Advocates fear that the disregard Williams’ doctors initially showed is playing out in hospital rooms across the country — and even more so for women who are not wealthy and famous.
“How many other women has that happened to that we don’t know about where they’re telling their providers that there’s something wrong, you need to help me, and yet no help is offered?” asked Elizabeth Dawes Gay, the steering committee chair of the Black Mamas Matter Alliance, a network of partners across the United States that is raising awareness about black maternal health.
That toll is beyond anything that an individual has control over.
Black women face an uphill battle before even getting pregnant. In 1992, Arline Geronimus, a professor in health behavior and education at the University of Michigan School of Public Health, coined the term “weathering” to describe how the stress of gender and racial discrimination wears down the body over a lifetime.
“That toll is beyond anything that an individual has control over,” Geronimus said. “It’s not something as simple as smoking, or poor diet, or get more exercise.”

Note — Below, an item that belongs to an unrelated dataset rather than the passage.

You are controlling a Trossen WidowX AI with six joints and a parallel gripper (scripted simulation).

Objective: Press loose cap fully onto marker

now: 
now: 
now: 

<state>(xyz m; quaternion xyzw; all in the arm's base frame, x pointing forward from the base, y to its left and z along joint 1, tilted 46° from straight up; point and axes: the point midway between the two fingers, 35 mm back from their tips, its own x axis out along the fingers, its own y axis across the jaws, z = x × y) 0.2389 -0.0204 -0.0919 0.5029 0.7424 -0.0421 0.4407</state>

As evidence, Geronimus points to her 2010 study, which found that telomeres — chromosomal markers of aging — of middle-age black women were on average seven and a half years older than those of white women. In other words, Geronimus said, the chronic stress of being a black woman in America has a physical effect.
Implicit bias training is an important part of a larger strategy in recognizing bias in health care, Geronimus said. “But on its own, it will not change weathering.”
THE DOULA DIFFERENCE
In 2015, the American College of Obstetricians and Gynecologists wrote a series of recommendations for combating racial and ethnic disparities, which included recruiting racial minorities to become OB-GYNs. (Just 11 percent are black.)